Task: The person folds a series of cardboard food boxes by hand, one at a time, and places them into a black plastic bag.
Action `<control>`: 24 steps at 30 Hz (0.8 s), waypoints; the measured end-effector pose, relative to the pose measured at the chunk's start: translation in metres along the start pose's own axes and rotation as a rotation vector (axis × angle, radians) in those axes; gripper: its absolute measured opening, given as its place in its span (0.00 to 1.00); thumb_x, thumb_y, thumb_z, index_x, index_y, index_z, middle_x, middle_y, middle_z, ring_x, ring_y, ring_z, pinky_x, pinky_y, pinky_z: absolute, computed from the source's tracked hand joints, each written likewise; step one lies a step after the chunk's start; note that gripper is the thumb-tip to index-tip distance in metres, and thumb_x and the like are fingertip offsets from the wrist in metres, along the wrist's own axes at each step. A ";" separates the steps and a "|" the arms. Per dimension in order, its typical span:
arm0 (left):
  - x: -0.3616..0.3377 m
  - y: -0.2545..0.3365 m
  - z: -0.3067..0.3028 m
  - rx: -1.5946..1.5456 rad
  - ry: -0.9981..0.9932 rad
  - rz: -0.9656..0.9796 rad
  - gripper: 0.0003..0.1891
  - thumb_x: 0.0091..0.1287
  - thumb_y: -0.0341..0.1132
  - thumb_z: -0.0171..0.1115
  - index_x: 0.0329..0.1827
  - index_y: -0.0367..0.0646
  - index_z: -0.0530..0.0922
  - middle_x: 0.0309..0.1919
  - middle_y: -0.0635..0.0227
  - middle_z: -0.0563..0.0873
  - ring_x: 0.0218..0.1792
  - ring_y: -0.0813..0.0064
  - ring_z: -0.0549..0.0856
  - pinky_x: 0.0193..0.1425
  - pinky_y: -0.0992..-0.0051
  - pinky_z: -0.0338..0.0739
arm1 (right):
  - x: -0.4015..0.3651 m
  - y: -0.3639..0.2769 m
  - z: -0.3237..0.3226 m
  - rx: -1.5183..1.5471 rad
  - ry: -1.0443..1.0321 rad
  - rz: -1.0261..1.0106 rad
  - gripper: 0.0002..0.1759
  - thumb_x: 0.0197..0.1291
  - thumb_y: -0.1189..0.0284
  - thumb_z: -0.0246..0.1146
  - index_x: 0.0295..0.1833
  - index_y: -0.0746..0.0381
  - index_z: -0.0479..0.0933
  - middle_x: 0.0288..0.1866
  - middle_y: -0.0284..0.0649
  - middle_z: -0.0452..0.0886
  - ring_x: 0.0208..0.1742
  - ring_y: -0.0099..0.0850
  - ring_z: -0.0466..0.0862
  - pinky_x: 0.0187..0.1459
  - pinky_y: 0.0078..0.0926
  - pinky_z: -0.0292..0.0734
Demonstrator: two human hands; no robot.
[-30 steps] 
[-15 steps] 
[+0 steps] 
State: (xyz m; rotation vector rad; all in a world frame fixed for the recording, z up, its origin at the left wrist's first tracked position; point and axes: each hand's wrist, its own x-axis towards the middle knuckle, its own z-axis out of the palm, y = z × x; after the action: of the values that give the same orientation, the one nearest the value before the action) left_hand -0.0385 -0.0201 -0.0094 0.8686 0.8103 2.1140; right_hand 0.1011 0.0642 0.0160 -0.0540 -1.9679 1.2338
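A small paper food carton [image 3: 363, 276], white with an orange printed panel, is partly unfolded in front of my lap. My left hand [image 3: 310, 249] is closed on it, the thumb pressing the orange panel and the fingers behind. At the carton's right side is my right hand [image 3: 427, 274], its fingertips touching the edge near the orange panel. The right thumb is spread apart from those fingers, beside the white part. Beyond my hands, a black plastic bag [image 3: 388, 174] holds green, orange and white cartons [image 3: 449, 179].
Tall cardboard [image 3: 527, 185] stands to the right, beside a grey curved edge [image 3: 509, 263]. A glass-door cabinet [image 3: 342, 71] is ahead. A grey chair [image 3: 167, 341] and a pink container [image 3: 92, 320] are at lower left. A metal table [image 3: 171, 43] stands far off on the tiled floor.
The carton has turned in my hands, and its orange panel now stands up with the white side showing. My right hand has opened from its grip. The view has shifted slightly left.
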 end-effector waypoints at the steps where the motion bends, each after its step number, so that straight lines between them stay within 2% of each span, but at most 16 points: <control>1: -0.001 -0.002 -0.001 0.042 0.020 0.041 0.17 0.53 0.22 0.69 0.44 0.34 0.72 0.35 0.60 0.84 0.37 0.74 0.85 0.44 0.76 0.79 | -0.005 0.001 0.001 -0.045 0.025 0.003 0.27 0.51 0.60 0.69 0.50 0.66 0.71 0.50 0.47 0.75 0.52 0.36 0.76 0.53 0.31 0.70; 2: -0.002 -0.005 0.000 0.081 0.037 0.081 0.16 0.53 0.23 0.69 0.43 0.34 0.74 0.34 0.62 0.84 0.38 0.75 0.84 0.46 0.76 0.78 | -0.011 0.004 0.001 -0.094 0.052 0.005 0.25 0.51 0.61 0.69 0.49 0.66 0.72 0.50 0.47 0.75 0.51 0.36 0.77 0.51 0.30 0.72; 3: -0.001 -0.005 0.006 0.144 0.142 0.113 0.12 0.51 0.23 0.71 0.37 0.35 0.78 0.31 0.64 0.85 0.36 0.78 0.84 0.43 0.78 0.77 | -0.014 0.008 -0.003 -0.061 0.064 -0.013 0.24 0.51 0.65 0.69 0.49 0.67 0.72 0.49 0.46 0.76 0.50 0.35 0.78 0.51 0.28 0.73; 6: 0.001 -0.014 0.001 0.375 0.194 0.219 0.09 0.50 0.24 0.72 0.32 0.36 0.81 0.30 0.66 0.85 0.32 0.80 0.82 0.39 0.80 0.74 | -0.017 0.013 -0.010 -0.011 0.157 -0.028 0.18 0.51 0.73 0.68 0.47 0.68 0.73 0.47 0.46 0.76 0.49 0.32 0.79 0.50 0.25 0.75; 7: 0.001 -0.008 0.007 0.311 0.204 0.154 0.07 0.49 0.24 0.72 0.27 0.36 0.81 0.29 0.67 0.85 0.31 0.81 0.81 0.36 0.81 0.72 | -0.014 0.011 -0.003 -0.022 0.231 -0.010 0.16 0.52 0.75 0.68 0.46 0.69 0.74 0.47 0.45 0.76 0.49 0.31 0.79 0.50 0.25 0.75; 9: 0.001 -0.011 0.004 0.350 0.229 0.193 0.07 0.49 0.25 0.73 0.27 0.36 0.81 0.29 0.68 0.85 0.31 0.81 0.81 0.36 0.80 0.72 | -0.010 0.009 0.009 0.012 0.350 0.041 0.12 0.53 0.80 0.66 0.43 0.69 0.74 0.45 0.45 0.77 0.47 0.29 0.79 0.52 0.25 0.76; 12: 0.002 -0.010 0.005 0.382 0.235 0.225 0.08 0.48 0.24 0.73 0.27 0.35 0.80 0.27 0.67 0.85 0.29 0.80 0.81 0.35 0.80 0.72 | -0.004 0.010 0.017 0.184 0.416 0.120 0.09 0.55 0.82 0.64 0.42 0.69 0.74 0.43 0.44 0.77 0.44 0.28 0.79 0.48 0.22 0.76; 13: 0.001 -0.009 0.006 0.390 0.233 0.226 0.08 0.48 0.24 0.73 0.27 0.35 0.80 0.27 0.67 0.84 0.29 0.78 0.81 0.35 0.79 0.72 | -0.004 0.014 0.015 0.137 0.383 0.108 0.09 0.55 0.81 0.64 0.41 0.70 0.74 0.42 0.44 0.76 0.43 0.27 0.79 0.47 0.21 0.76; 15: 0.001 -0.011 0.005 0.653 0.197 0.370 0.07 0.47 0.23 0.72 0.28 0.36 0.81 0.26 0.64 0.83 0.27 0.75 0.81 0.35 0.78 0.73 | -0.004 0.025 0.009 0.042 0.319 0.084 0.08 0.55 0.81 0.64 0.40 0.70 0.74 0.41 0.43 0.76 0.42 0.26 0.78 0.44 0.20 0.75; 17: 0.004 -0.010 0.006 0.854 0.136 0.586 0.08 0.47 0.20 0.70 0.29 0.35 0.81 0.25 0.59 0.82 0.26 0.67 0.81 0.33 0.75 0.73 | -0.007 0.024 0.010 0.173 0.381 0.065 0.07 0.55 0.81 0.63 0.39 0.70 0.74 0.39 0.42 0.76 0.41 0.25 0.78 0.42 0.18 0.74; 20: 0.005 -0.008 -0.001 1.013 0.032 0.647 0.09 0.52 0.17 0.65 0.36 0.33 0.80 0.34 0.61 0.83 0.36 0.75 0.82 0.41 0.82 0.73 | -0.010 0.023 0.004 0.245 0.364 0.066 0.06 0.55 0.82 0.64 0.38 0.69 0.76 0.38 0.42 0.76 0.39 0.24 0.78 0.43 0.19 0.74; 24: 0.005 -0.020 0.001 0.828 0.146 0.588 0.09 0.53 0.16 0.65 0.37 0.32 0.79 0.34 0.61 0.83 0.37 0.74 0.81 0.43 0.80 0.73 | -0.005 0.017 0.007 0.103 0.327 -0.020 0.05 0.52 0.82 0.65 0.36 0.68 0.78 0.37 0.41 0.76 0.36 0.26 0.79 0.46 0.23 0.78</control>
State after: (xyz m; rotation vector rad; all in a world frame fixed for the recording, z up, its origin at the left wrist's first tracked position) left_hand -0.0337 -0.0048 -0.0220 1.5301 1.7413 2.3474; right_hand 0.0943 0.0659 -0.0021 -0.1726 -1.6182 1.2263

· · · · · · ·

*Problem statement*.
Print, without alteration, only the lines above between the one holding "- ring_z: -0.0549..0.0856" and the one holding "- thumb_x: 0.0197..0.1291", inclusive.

*Answer to this problem*.
  - ring_z: -0.0549..0.0856
  - pinky_x: 0.0193..0.1425
  - pinky_y: -0.0992..-0.0051
  - pinky_z: -0.0338..0.0739
arm1 (right):
  - x: -0.4015..0.3651 m
  - y: -0.3639..0.2769 m
  - z: -0.3237..0.3226 m
  - rx: -1.5183..1.5471 rad
  - ry: -1.0443..1.0321 rad
  - rz: -1.0261..1.0106 rad
  - gripper: 0.0002..0.1759
  - thumb_x: 0.0197..0.1291

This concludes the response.